Nesta senda, porem, a anistia nem sempre se afigurará moralmente justa se aplicada de maneira ampla e irrestrita. O exemplo dos Trinta citados acima, que não foram alcançados pelo decreto ateniense, por terem sido, eles próprios, os arquitetos da tentativa de golpe contra o Estado que, se bem sucedido, os beneficiaria sobremaneira, bem retrata que nem sempre será possível uma anistia total. Portanto, em circunstâncias análogas, não há que se falar em agir por obediência a ordens ou como meros cumpridores das leis vigentes, pois que sendo idealizadores, agem sob suas próprias regras, com o fim único de tomar o poder e dele se beneficiarem.


RECOMEÇOS E TROPEÇOS

No Brasil e no mundo o instituto da anistia vem sendo usado sempre que conflitos, revoluções ou sublevações se acham em fases minguantes e o apaziguamento entre os opositores em contenta se afigura como a única via elegível para que as nações e povos possam recomeçar, sendo, para isso, necessário promover o esquecimento, ainda que este seja apenas galvanizado por normas jurídicas impositivas, uma vez que das memórias dos que participaram ativamente de eventos dessa natureza, não há engenhos jurídicos capazes de remover, constituindo-se uma marca indelével no indivíduo.
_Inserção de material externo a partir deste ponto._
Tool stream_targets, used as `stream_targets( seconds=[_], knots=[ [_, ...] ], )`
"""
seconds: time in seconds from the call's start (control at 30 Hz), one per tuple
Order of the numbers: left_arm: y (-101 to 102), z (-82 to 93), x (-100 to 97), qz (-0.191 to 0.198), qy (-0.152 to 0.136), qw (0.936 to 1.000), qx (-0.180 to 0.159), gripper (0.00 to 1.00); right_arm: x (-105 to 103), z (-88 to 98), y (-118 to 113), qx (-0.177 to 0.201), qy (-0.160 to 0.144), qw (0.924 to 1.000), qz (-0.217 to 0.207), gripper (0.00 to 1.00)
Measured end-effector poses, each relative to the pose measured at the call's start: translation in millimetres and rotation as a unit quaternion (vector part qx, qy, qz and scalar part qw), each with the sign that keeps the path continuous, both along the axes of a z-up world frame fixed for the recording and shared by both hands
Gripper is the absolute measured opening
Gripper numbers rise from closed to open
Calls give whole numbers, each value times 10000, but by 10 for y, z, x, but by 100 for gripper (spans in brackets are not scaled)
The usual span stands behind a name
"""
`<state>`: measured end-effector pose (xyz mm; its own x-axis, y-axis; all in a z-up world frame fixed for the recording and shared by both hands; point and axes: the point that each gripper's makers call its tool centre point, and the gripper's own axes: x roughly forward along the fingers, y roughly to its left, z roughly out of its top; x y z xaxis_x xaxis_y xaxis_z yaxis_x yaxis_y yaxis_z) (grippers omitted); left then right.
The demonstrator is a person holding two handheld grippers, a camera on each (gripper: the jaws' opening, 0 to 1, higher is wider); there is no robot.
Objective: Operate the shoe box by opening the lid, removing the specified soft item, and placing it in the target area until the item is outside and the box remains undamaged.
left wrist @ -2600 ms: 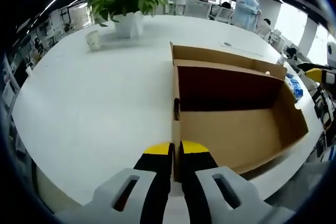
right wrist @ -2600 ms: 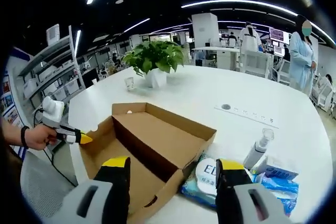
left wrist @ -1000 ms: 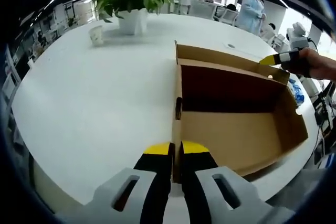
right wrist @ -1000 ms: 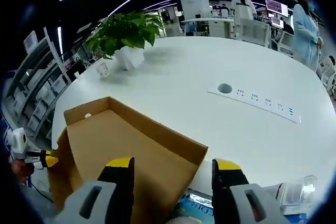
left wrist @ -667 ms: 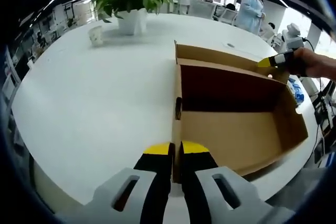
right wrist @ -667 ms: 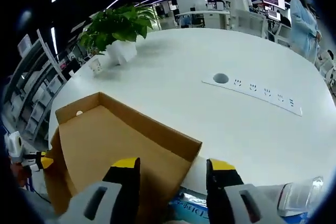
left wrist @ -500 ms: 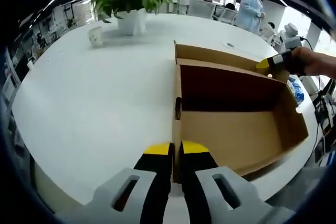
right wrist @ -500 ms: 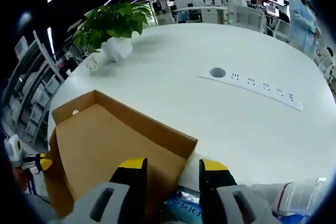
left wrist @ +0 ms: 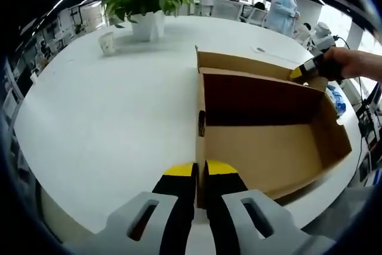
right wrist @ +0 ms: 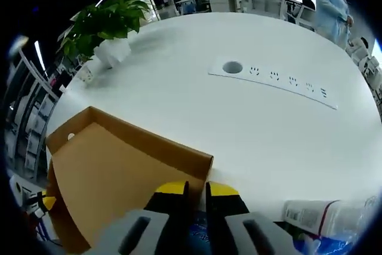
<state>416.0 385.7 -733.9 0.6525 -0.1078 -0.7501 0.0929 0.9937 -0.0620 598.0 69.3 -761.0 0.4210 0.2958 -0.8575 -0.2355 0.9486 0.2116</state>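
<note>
Cardboard shoe box (left wrist: 268, 147) open on white table (left wrist: 107, 111).
Left gripper (left wrist: 199, 171) jaws clamp its near wall; right gripper (right wrist: 194, 192) jaws nearly together on its corner wall.

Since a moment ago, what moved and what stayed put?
The right gripper came down toward the brown cardboard shoe box's far corner and its jaws closed nearly together, apparently on the box's flap edge. The left gripper stayed clamped on the near wall; the box did not shift.
</note>
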Motion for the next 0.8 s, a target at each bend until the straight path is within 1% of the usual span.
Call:
stream_targets(
  seconds=[0.07, 0.17, 0.4, 0.5, 0.8],
  knots=[
    [-3, 0, -1, -6, 2, 10000, -1, 4, 18, -3, -16, -14, -19, 10000, 3, 5],
    [-6, 2, -3, -28, 1, 10000, 15, 4, 45, 74, -42, 51, -67, 9999, -102, 3],
    [-6, 3, -4, -45, -18, 10000, 7, 4, 43, 228, -34, -34, -264, 9996, -61, 3],
    [-5, 1, -4, -38, -21, 10000, 0, 4, 93, 230, -64, 5, -320, 9994, -89, 2],
    [-2, -3, 0, -33, -30, 10000, -15, 4, 59, 464, -63, -42, -573, 9983, -73, 2]
  ],
)
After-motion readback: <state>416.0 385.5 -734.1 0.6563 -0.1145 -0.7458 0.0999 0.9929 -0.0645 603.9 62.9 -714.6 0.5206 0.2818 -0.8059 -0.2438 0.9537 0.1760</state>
Começando pelo Brasil, frisa-se que, apesar de bastante conhecida, a anistia concedida ao final do Regime Militar, referente aos crimes políticos ou relacionados a eles, cometidos entre 02 de setembro de 1961 e 15 de agosto de 1979, quando, enfim, teve início a reabertura política, aquela não foi a primeira e tampouco a única promovida em solo nacional. Na jovem república já grassavam sublevações que tinham como combustíveis descontentamentos de todo tipo, sendo daquele período o registro mais antigo da aplicação na anistia no Brasil:

O primeiro caso diz respeito à prisão e reforma de militares que assinaram um manifesto em 1892 com críticas ao governo de Floriano Peixoto e defenderam novas eleições para presidente. Em resposta, Floriano decretou o estado de sítio, suspendeu o Congresso, prendeu e reformou os militares envolvidos. No mesmo ano, o Congresso aprovou um decreto concedendo anistia aos militares, mas sem possibilitar o retorno ao serviço ativo das Forças Armadas (MARQUES, pag. 284, 2022).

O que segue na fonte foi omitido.